Microsoft Corp. plans to release a new version of its popular Windows XP software that automatically downloads and installs software patches onto personal computers, one of the company's most aggressive moves to promote Internet safety.
Starting in mid-2004, Windows XP customers will be able to download a new "service pack" that includes the automatic installation function. The software also will include a stronger Internet firewall, new protections against computer viruses and software that blocks Internet pop-up advertising.
The upgrade is meant to make it easier for the millions of home computer users who surf the Internet but are not computer security experts.
Security is not something most computer users think about unless there is a computer worm or other high-profile threat going around, said Neil Charney, Microsoft's director of Windows product management. With the upgrade, customers give their consent once and Microsoft will download and install patches for them, he added.
The software is one of the first fruits of the "secure computing" project that Microsoft Chairman Bill Gates launched in January 2002 in response to charges that the software maker was sacrificing security in favor of user-friendly features that hackers could easily exploit.
It is also designed to get security patches installed on Microsoft computers before hackers can figure out how to take advantage of software holes. Microsoft regularly releases software fixes for security flaws but those same fixes can provide hackers with a blueprint for attack. Hackers usually figure out how to take advantage of a security hole within weeks after the patch is released -- and that time period is shrinking.
"The majority of users don't want to have to worry about changing a lot of settings and taking the enormous amount of time it takes to secure their systems," said Neel Mehta, a security researcher at Atlanta-based Internet Security Systems. "This is a far better approach than leaving it up to the end users to secure the operating system."
Thor Larholm, senior security researcher at PivX Solutions in Newport Beach, Calif., said the changes were long overdue. "I think people would have seen Microsoft in a much better light if they had done some of these things years ago."
Microsoft's latest attempt to promote heightened Internet security among individual Internet users -- most of them not computer experts or even computer-literate -- illustrates a perpetual dilemma with no easy answers.
Even the strongest security feature cannot prevent curious computer users from opening virus-laden e-mail attachments disguised as free games, naked supermodel photos or even security updates.

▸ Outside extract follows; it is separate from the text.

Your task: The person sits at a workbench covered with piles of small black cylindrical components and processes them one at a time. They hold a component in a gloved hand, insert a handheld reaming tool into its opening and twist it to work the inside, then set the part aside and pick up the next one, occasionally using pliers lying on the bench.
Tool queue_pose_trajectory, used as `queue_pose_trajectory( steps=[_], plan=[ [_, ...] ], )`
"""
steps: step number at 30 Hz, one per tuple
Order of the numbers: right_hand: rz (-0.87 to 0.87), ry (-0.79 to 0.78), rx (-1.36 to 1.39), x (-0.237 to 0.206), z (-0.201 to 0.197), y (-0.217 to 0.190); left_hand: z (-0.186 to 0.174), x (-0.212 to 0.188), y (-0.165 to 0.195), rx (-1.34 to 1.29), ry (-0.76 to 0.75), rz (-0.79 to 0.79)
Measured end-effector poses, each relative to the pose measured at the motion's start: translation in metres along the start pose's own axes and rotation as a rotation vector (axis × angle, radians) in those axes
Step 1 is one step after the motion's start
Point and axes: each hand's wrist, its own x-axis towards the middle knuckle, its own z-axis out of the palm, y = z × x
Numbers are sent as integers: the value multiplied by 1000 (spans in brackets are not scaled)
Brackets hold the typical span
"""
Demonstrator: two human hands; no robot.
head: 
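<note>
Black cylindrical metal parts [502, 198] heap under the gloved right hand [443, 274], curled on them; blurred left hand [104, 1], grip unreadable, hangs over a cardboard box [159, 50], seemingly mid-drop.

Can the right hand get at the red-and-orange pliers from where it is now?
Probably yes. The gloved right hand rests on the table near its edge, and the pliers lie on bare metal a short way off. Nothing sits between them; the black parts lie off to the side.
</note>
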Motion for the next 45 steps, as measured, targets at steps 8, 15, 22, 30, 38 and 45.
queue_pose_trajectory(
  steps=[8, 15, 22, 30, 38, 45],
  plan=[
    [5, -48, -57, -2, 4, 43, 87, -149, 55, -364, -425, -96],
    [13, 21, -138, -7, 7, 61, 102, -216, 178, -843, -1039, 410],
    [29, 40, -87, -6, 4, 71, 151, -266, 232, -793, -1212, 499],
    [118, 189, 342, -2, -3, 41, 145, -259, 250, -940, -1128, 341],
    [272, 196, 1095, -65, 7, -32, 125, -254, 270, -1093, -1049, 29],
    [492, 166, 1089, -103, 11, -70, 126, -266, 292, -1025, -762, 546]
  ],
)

Nearly all of the past year's most destructive viruses and worms -- including the "Sobig.F" and recent "Mydoom" worms -- succeeded because so many people clicked on the attachment and inadvertently spread the infection to friends, family, co-workers and business contacts.
As a result, new versions of Windows XP will prevent people who use Microsoft's Outlook and Outlook Express e-mail software from opening suspicious attachments. Instead, they will have to save the attachments to their computer hard drives before opening them.
"We don't want to put customers in a situation where they have to make a decision of trust when they don't have all the information they need to make that choice, so [with e-mail attachments] we're just not letting it happen," said Mike Nash, corporate vice president of Microsoft's security business unit.
Microsoft also will configure its Internet Explorer Web browser to block "pop-up" ads and messages. Nash said pop-up ads present a heightened security threat as fraudsters use them to install harmful programs and "spyware," software that lets hackers monitor computer keystrokes and look at whatever the legitimate computer user is viewing.
The Windows XP upgrade will contain a new version of its firewall designed to block spyware and other programs from transmitting information out of the user's computer without permission. Unlike in previous versions of Windows, the new firewall will be turned on automatically.
Most worms spread from one vulnerable computer to the next without any action by the user. Having the firewall on by default means even users who have not downloaded the latest security patches should be insulated from Internet worms. E-mail worms would still be able to infect unprotected users if they click on a virus-laden attachment, but in most cases a firewall will prevent the infected PC from spreading the virus to other computers.
Nash said Microsoft is examining ways to prevent hackers from interfering with the automatic update system. The second variant of the "Mydoom" worm, for example, blocked infected computers from downloading patches and communicating with Microsoft's automatic update Web site.